Your core switch now only has 9 used ports (8 to your subnets and 1 uplink to the router), giving you more expansion down the road (12 / 24 / 36 ports however big you make it)

Are these networks going to be talking to each other at all? If they are, you wouldn't want to send that traffic up to the router then back in, as its already going to be handling everything coming and going from your network to begin with, your best bet is to segment it prior to that.

 

[AlexT]

Shouldn't the networks be \24 and not \32?

 

[YeOldeStonecat]

Yeah little typo there...I go dyslexic or whatever I was last typing when I'm tired...lol. Although since each is behind NAT, doesn't really matter much what subnetting he uses. But for simplicity, the standard old class C is good.

 

[AlexT]

Ha ha ok It's been a while since i did the CCNA but isn't /32 only good for a loopback address?

 

[tomahawkeer]

Haha wow, yeah that does need to be /24. I did a complete fly by on that one as well

 

[AlexT]

I've done it myself from time to time.

 

[Nerm]

If I were setting this up, I would do the following:

Router -> Core Switch (Layer 3) -> Normal Switches -> End users

Just set the router with 2 interface (One lan, One wan)
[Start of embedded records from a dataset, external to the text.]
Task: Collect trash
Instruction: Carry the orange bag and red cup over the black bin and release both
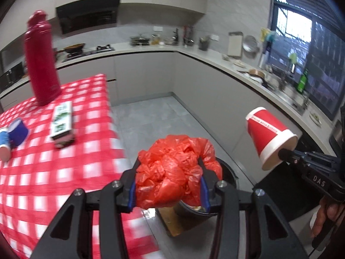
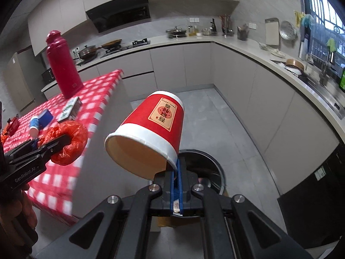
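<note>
A grey-cabinet kitchen surrounds a bench (image 1: 64, 172) under a red-and-white checked cloth, its pattern smeared by blur. On the floor beyond, a round dark bin (image 2: 213, 168) is half hidden behind both tools. The left gripper (image 1: 169, 185) has its jaws clamped on a crumpled, glossy red plastic bag (image 1: 172, 172) just off the bench edge. The right gripper (image 2: 177, 172) has its jaws pinched tight on the rim of a tilted red-and-white paper cup (image 2: 148, 133) above the bin.
</note>
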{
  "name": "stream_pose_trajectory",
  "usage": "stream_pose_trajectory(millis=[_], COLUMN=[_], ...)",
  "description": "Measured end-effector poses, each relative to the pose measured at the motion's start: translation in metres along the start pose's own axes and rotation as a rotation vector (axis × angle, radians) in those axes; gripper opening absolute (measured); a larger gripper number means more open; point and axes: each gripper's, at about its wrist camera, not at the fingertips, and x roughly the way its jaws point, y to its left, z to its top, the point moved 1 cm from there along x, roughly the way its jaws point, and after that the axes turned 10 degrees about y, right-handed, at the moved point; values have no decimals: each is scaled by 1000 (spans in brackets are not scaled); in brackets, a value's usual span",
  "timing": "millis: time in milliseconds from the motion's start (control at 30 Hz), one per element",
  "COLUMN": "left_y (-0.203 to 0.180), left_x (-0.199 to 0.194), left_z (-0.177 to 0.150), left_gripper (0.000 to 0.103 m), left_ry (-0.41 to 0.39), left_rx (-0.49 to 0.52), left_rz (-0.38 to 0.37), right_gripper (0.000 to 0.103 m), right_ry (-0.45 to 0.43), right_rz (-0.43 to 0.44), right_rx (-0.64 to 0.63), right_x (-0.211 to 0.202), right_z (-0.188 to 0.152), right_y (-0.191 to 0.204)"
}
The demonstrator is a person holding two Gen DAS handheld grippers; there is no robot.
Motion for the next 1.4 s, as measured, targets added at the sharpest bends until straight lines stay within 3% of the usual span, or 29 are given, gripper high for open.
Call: stream_pose_trajectory(millis=[300,833,867,933,967,1000,1033,1067,1133,1400], left_y=[-48,-74,-76,-77,-74,-72,-69,-67,-66,-78], left_x=[56,183,190,210,218,223,225,225,222,205], left_z=[-8,-38,-39,-43,-44,-46,-49,-51,-56,-70], left_gripper=[46,46,47,61,67,79,90,95,103,103], left_ry=[95,335,344,389,414,424,422,423,426,444], left_rx=[23,-11,-13,-21,-33,-46,-51,-51,-46,-62], left_rz=[-42,-70,-80,-100,-103,-95,-70,-41,-4,39], right_gripper=[3,4,4,4,15,34,90,103,103,103], right_ry=[67,288,300,319,333,340,346,332,322,312], right_rz=[6,88,94,108,87,40,0,-4,-32,-54], right_rx=[-3,-148,-160,-186,-208,-228,-236,-224,-189,-30], right_x=[30,173,181,199,210,217,223,224,224,211], right_z=[-18,-32,-33,-35,-36,-37,-39,-38,-39,-40], right_y=[-57,-86,-86,-86,-87,-90,-95,-102,-118,-150])
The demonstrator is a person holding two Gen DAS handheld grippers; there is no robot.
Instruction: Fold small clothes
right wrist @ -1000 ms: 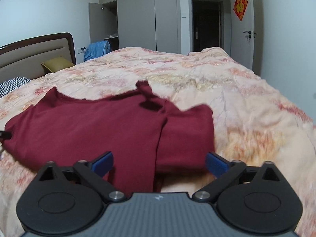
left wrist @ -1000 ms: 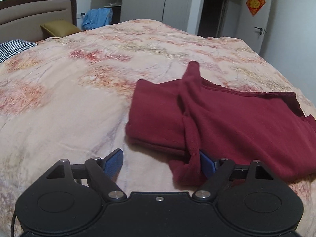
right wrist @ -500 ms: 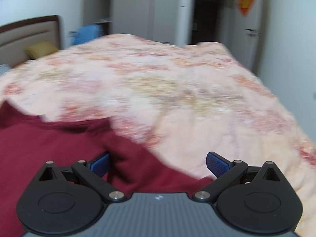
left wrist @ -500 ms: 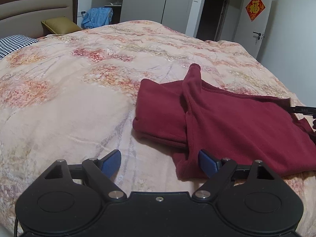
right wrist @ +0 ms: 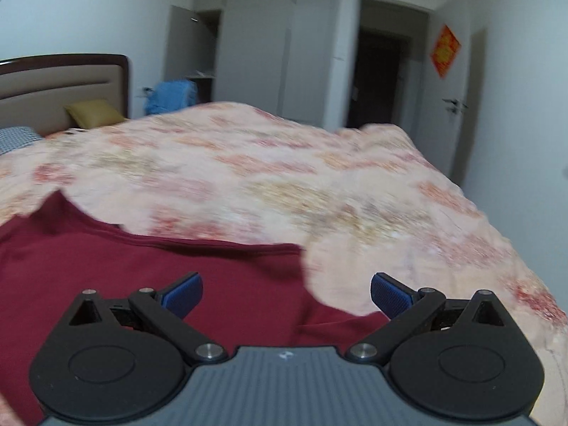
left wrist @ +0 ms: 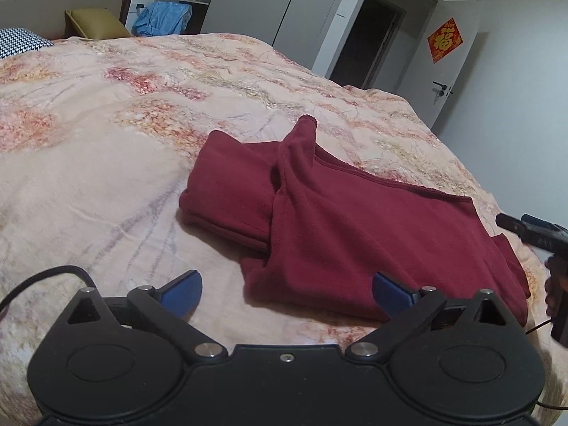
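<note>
A dark red top (left wrist: 355,227) lies on the bed, with its left side and a sleeve folded over the body. My left gripper (left wrist: 285,289) is open and empty, just short of the top's near left corner. In the right wrist view the red top (right wrist: 142,277) fills the lower left, blurred by motion. My right gripper (right wrist: 285,293) is open and empty, low over the top's right edge. It also shows in the left wrist view (left wrist: 532,230) at the far right edge.
The bed has a floral peach quilt (left wrist: 106,163). A headboard (right wrist: 53,78), a yellow pillow (right wrist: 94,113) and a checked pillow (left wrist: 17,41) are at the far left. Blue clothes (right wrist: 174,96), wardrobes and a doorway (right wrist: 381,78) stand behind.
My right gripper has moved right and low to the top's right edge, its view swinging off the garment. My left gripper has pulled back slightly from the top's near left corner. Both stayed open.
</note>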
Configure the core switch to do all your internal routing between networks / subnets, and hang your regular switches off that switch. Now instead of having to have a router with 9+ interfaces, and a switch off of that, requiring a minimum of 16 ports (8 from the router plus 8 for each subnet).

Your core switch now only has 9 used ports (8 to your subnets and 1 uplink to the router), giving you more expansion down the road (12 / 24 / 36 ports however big you make it)

Are these networks going to be talking to each other at all? If they are, you wouldn't want to send that traffic up to the router then back in, as its already going to be handling everything coming and going from your network to begin with, your best bet is to segment it prior to that.

I second this. This is the way I would do it if it was me. It is fairly best practice for network structure. No redundancy or failover but doesn't sound like that is needed in this situation from the way I read your initial post.

 

[Markverhyden]

I second this. This is the way I would do it if it was me. It is fairly best practice for network structure. No redundancy or failover but doesn't sound like that is needed in this situation from the way I read your initial post.

I third the suggestion. With that many subnets you want to leave the router to handle the basic front end and then let a robust L3 switch take care of all of the subnetting and routing related to that. Also if the router dies you should still have your LAN side functioning so some work should be able to get done (depending on how they are setup).